[!NOTE] Active development of this project has moved within PrefectHQ/prefect. The code can be found here and documentation here. Please open issues and PRs against PrefectHQ/prefect instead of this repository.
prefect-databricks
The prefect-databricks collection makes it easy to coordiante Databricks jobs with other tools in your data stack using Prefect. Check out the examples below to get started!
Getting Started
Integrate with Prefect flows
Using Prefect with Databricks allows you to define and orchestrate complex data workflows that take advantage of the scalability and performance of Databricks.
This can be especially useful for data-intensive tasks such as ETL (extract, transform, load) pipelines, machine learning training and inference, and real-time data processing.
Below is an example of how you can incorporate Databricks notebooks within your Prefect flows.
Be sure to install prefect-databricks and save a credentials block to run the examples below!
If you don't have an existing notebook ready on Databricks, you can copy the following, and name it example.ipynb
. This notebook, accepts a name parameter from the flow and simply prints a message.
name = dbutils.widgets.get("name")
message = f"Don't worry {name}, I got your request! Welcome to prefect-databricks!"
print(message)
Here, the flow launches a new cluster to run example.ipynb
and waits for the completion of the notebook run. Replace the placeholders and run.
from prefect import flow
from prefect_databricks import DatabricksCredentials
from prefect_databricks.flows import jobs_runs_submit_and_wait_for_completion
from prefect_databricks.models.jobs import (
AutoScale,
AwsAttributes,
JobTaskSettings,
NotebookTask,
NewCluster,
)
@flow
def jobs_runs_submit_flow(block_name: str, notebook_path: str, **base_parameters):
databricks_credentials = DatabricksCredentials.load(block_name)

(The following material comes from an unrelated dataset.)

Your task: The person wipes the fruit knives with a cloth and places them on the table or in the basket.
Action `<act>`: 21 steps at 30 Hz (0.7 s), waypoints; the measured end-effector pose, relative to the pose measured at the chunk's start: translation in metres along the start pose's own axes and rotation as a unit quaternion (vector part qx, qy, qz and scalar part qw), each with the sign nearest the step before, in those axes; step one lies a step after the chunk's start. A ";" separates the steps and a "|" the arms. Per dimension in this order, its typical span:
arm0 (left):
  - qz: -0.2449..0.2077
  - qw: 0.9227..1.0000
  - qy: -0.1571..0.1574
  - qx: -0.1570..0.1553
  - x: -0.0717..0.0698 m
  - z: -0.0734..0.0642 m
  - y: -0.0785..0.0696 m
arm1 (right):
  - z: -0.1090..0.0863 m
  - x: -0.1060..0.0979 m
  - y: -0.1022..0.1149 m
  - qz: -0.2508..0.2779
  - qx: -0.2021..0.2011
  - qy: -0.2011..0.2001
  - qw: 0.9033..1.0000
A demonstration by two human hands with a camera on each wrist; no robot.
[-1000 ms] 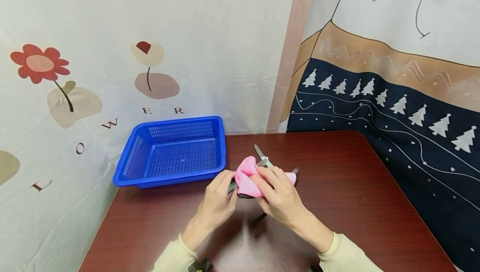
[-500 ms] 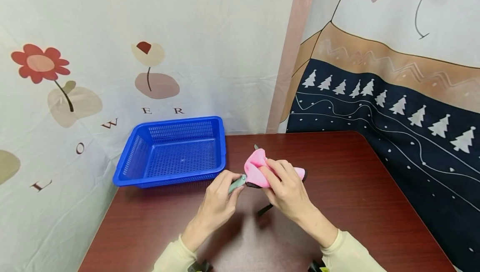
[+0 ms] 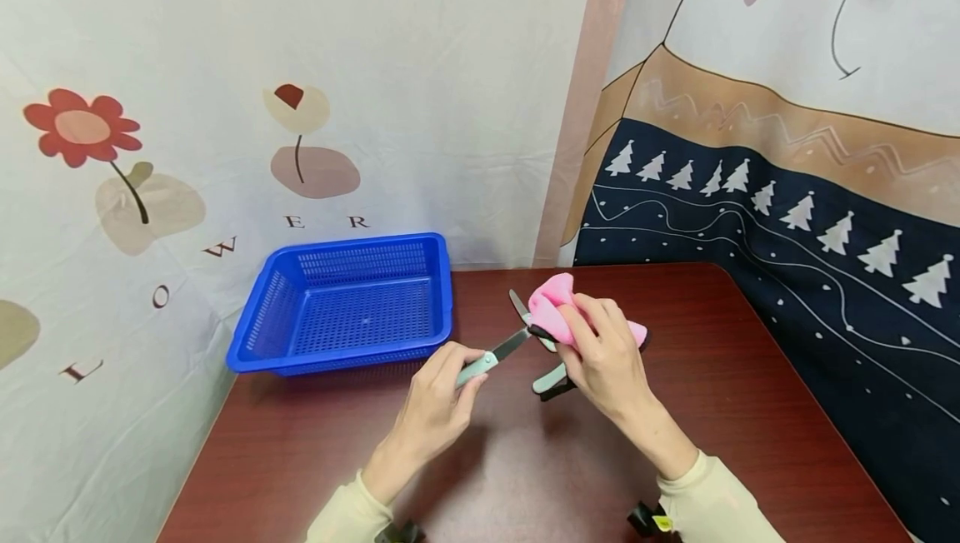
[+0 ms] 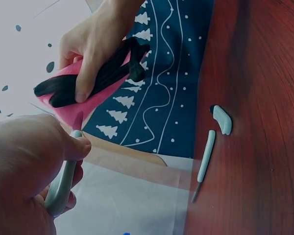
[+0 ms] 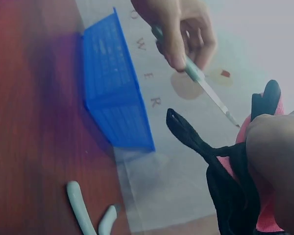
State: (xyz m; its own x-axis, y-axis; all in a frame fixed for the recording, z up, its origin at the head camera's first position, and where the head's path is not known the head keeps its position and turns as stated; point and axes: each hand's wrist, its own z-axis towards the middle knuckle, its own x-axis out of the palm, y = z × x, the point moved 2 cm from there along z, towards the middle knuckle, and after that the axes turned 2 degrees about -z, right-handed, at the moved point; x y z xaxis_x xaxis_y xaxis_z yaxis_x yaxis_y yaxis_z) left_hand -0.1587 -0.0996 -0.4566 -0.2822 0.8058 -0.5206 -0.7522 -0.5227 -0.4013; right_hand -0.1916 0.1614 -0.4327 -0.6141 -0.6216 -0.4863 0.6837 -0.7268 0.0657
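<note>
My left hand [image 3: 429, 401] grips the mint-green handle of a knife [image 3: 476, 367], its steel blade pointing up to the right. My right hand [image 3: 609, 353] holds a bunched pink cloth [image 3: 550, 300] with black edging, right by the blade's tip. Whether tip and cloth touch, I cannot tell. A black loop [image 5: 188, 134] dangles from the cloth in the right wrist view. Two more mint-handled pieces lie on the table: a knife [image 4: 206, 156] with its blade showing, and a shorter-looking one [image 4: 223, 121] whose far end the cloth and right hand cover in the head view.
A blue plastic basket [image 3: 240, 349] with perforated walls stands at the back left of the dark red table [image 3: 750, 410]. Printed cloth hangings [image 3: 450, 110] rise behind the table and on its right side. Black devices [image 3: 648, 520] sit under both wrists.
My right hand has moved right and upward with the pink cloth, sliding off the blade, which now shows. My left hand has stayed about in place with the knife.
</note>
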 end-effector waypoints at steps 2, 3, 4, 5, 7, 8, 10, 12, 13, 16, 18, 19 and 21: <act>-0.001 1.000 -0.001 0.000 0.000 0.000 0.000 | 0.000 -0.003 -0.004 -0.003 0.014 -0.005 1.000; -0.002 1.000 -0.002 0.000 0.000 0.000 0.001 | 0.000 -0.004 -0.005 -0.004 0.020 -0.007 1.000; -0.002 1.000 -0.003 0.000 -0.001 -0.001 0.001 | -0.001 -0.005 -0.007 -0.005 0.025 -0.010 1.000; -0.002 1.000 -0.004 0.000 -0.001 -0.001 0.001 | -0.001 -0.006 -0.007 -0.005 0.028 -0.011 1.000; -0.001 1.000 -0.005 -0.001 -0.001 -0.001 0.001 | -0.001 -0.007 -0.008 -0.003 0.034 -0.015 0.999; 0.000 1.000 -0.007 -0.001 -0.001 -0.001 0.001 | -0.001 -0.007 -0.007 -0.002 0.035 -0.015 0.999; 0.001 1.000 -0.009 -0.001 -0.001 -0.001 0.001 | -0.001 -0.007 -0.006 0.002 0.034 -0.017 0.999; 0.002 1.000 -0.011 -0.001 -0.001 -0.001 0.001 | -0.001 -0.007 -0.003 0.008 0.028 -0.020 0.999; 0.003 1.000 -0.012 0.000 -0.001 0.000 0.000 | -0.001 -0.007 -0.001 0.011 0.024 -0.022 0.999; 0.006 1.000 -0.014 -0.001 0.000 0.000 0.001 | -0.001 -0.005 0.005 0.022 0.004 -0.028 0.999; 0.009 1.000 -0.016 -0.001 0.000 0.000 0.001 | -0.002 -0.003 0.011 0.030 -0.014 -0.030 0.999; 0.010 1.000 -0.016 -0.001 0.000 0.001 0.001 | -0.001 -0.002 0.015 0.034 -0.023 -0.030 0.999; 0.012 1.000 -0.017 -0.002 0.000 0.001 0.001 | -0.002 0.000 0.022 0.040 -0.042 -0.027 0.998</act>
State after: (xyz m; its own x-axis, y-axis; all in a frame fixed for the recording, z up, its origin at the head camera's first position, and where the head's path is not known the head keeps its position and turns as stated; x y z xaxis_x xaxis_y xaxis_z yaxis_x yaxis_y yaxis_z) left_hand -0.1596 -0.0996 -0.4566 -0.3195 0.8022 -0.5043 -0.7423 -0.5427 -0.3930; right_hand -0.1761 0.1463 -0.4328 -0.5747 -0.6929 -0.4355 0.7608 -0.6484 0.0275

# specify new cluster settings
aws_attributes = AwsAttributes(
availability="SPOT",
zone_id="us-west-2a",
ebs_volume_type="GENERAL_PURPOSE_SSD",
ebs_volume_count=3,
ebs_volume_size=100,
)
auto_scale = AutoScale(min_workers=1, max_workers=2)
new_cluster = NewCluster(
aws_attributes=aws_attributes,
autoscale=auto_scale,
node_type_id="m4.large",
spark_version="10.4.x-scala2.12",
spark_conf={"spark.speculation": True},
)
# specify notebook to use and parameters to pass
notebook_task = NotebookTask(
notebook_path=notebook_path,
base_parameters=base_parameters,
)
# compile job task settings
job_task_settings = JobTaskSettings(
new_cluster=new_cluster,
notebook_task=notebook_task,
task_key="prefect-task"
)
run = jobs_runs_submit_and_wait_for_completion(
databricks_credentials=databricks_credentials,
run_name="prefect-job",
tasks=[job_task_settings]
)
return run
jobs_runs_submit_flow(
block_name="BLOCK-NAME-PLACEHOLDER"
notebook_path="/Users/<EMAIL_ADDRESS_PLACEHOLDER>/example.ipynb",
name="Marvin"
)
Upon execution, the notebook run should output:
Don't worry Marvin, I got your request! Welcome to prefect-databricks!
Input dictionaries in the place of models
Instead of using the built-in models, you may also input a valid dictionary.
For example, the following are equivalent:
auto_scale=AutoScale(min_workers=1, max_workers=2)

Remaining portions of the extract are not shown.